═════ DATA SHOWN ═════

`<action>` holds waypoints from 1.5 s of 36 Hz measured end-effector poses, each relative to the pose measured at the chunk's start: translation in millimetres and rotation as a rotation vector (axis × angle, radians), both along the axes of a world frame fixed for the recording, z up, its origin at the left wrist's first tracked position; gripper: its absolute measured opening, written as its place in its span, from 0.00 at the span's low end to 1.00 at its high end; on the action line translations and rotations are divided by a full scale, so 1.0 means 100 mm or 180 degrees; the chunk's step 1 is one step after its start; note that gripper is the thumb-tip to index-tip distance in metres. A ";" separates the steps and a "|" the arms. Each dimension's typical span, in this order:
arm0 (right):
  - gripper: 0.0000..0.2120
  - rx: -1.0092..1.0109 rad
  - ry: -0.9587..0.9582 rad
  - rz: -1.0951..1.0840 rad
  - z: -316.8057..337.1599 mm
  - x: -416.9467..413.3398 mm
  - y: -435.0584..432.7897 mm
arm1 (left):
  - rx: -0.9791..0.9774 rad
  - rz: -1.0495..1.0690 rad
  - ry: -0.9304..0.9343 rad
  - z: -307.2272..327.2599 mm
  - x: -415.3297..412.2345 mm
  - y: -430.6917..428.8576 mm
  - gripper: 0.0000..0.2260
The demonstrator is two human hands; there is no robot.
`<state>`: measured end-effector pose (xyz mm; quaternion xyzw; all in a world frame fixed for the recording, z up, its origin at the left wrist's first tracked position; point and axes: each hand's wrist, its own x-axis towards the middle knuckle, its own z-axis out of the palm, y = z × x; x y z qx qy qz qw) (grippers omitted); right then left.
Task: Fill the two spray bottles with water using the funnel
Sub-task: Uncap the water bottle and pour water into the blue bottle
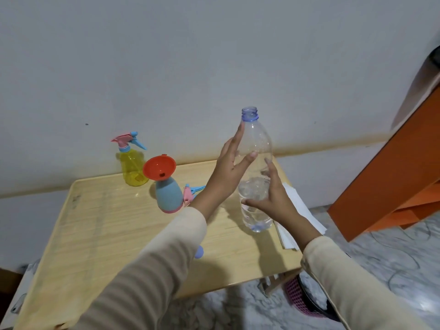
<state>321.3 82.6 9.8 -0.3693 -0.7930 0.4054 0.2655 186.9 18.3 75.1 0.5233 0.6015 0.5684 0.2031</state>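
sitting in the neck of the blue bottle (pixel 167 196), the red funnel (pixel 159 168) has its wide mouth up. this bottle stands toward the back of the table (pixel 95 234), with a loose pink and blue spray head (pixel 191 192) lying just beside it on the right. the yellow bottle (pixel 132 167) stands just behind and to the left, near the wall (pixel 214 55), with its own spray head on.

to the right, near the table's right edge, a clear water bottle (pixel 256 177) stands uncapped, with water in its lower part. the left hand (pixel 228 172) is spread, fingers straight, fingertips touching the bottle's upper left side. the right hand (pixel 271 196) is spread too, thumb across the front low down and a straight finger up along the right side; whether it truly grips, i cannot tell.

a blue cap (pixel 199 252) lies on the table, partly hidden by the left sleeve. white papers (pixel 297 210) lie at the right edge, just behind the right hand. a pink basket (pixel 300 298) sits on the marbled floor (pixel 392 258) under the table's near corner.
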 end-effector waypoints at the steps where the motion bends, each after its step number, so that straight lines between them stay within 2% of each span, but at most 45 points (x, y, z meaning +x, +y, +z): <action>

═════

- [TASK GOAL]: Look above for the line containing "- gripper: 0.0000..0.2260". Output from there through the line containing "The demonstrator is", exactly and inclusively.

- [WRITTEN ANSWER]:
  - gripper: 0.0000..0.2260
The demonstrator is two human hands; there is no robot.

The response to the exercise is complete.